Proposition 7.6.6.16 (Sequential Limits as Equalizers). Let $\operatorname{\mathcal{C}}$ be an $\infty $-category and let $X: \operatorname{N}_{\bullet }( \operatorname{\mathbf{Z}}_{\geq 0}^{\operatorname{op}} ) \rightarrow \operatorname{\mathcal{C}}$ be a tower, which we identify with the diagram
\[ \cdots \rightarrow X(3) \xrightarrow { f_2 } X(2) \xrightarrow { f_1 } X(1) \xrightarrow { f_0} X(0). \]

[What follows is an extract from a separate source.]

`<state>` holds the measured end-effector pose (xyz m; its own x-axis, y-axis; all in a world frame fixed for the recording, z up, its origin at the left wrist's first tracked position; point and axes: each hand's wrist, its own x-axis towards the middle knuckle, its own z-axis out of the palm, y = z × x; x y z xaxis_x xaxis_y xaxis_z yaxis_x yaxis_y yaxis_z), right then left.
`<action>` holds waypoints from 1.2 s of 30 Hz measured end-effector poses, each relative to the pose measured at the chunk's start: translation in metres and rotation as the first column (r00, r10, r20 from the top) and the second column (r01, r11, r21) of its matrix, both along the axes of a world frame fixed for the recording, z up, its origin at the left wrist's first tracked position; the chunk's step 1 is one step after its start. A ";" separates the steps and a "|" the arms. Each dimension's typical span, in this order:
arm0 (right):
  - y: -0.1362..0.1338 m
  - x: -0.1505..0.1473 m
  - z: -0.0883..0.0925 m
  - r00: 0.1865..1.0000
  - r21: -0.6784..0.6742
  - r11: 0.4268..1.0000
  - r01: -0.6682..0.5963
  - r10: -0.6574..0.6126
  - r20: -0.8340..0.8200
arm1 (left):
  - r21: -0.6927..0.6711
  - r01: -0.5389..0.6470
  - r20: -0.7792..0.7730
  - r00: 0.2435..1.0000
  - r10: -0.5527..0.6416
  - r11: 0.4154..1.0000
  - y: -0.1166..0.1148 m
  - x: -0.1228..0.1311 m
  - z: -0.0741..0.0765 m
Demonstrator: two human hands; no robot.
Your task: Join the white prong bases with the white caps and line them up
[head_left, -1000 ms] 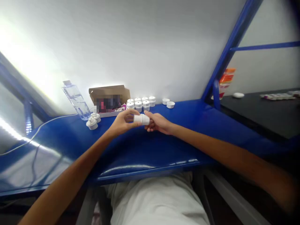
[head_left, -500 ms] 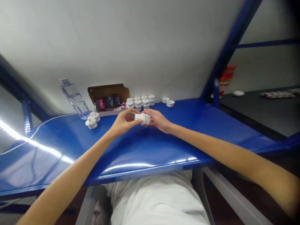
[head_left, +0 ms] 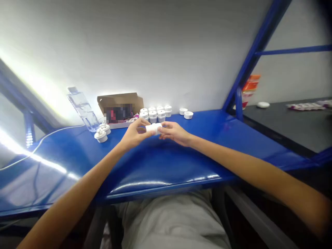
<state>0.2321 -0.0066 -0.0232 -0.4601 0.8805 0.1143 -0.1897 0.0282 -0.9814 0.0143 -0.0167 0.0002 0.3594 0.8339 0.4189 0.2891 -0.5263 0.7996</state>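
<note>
A white cylindrical plastic fitting lies sideways between my two hands, just above the blue table. My left hand is closed round its left end, thumb along the near side. On the other end, the fingers of my right hand are pinched. Behind the hands stands a group of similar white round fittings, upright in rows. Two open white caps sit to the right of the group. Off to the left are two white pieces with raised tops. My fingers hide part of the held fitting.
An open cardboard box with dark and pink contents is against the wall. A clear water bottle leans left of it, by a white cable. Blue frame posts rise at both sides. A dark surface adjoins on the right.
The fitting has shifted slightly left and up and turned a little. My right-hand fingers have moved from behind its right end to its near side. The picture has brightened along the wall.
</note>
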 end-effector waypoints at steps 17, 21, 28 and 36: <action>0.053 0.044 -0.004 0.644 0.602 0.737 0.307 -0.627 0.439 | 0.409 0.213 -0.577 0.814 0.071 0.887 -0.005 0.008 -0.016; 0.077 0.073 -0.009 0.412 0.777 0.547 0.311 -0.815 0.408 | 0.303 0.223 -0.602 0.799 0.004 0.927 -0.005 0.006 -0.017; 0.080 0.079 -0.019 0.366 0.821 0.477 0.313 -0.859 0.359 | 0.266 0.225 -0.621 0.784 -0.012 0.937 -0.003 0.005 -0.020; 0.072 0.069 -0.018 0.376 0.848 0.499 0.181 -0.831 0.409 | 0.266 0.230 -0.602 0.798 -0.026 0.936 -0.001 0.003 -0.022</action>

Suppose that there exists an object $P \in \operatorname{\mathcal{C}}$ equipped with morphisms $\{ q_ n: P \rightarrow X(n) \} _{n \geq 0}$ which exhibits $P$ as a product of the collection $\{ X(n) \} _{n \geq 0}$. Then:
- $(1)$
There exists a morphism $f: P \rightarrow P$ with the property that, for each $n \geq 0$, the diagram
7.72
\begin{equation} \begin{gathered}\label{equation:sequential-limit-as-equalizer} \xymatrix@R =50pt@C=50pt{ P \ar [r]^-{ [f] } \ar [d]^-{ [ q_{n+1} ]} & P \ar [d]^-{ [q_ n] } \\ X(n+1) \ar [r]^-{ [f_ n] } & X(n) } \end{gathered} \end{equation}
commutes in the homotopy category $\mathrm{h} \mathit{\operatorname{\mathcal{C}}}$. Moreover, the morphism $f$ is uniquely determined up to homotopy.
- $(2)$
An object of $\operatorname{\mathcal{C}}$ is a limit of the tower $X$ if and only if it is an equalizer of the pair of morphisms $f, \operatorname{id}_{P}: P \rightarrow P$.
Proof.
Assertion $(1)$ follows immediately from the definitions (see Warning 7.6.1.11). To prove $(2)$, let $M = \operatorname{\mathbf{Z}}_{\geq 0}$ denote the set of nonnegative integers, which we regard as a commutative monoid with respect to addition. Let $BM$ denote the associated category (consisting of a single object $E$ having endomorphism monoid $\operatorname{Hom}_{ BM}(E,E) = M$) and let $B_{\bullet } M$ denote the nerve of $BM$ (Construction 1.3.2.5). There is a functor of ordinary categories $(\operatorname{\mathbf{Z}}_{\geq 0}, \leq )^{\operatorname{op}} \rightarrow BM$ which is characterized by the requirement that, for every pair of nonnegative integers $m \leq n$, the induced map
\[ \operatorname{Hom}_{\operatorname{\mathbf{Z}}_{\geq 0} }( m, n ) \rightarrow \operatorname{Hom}_{BM}(E,E) = M \]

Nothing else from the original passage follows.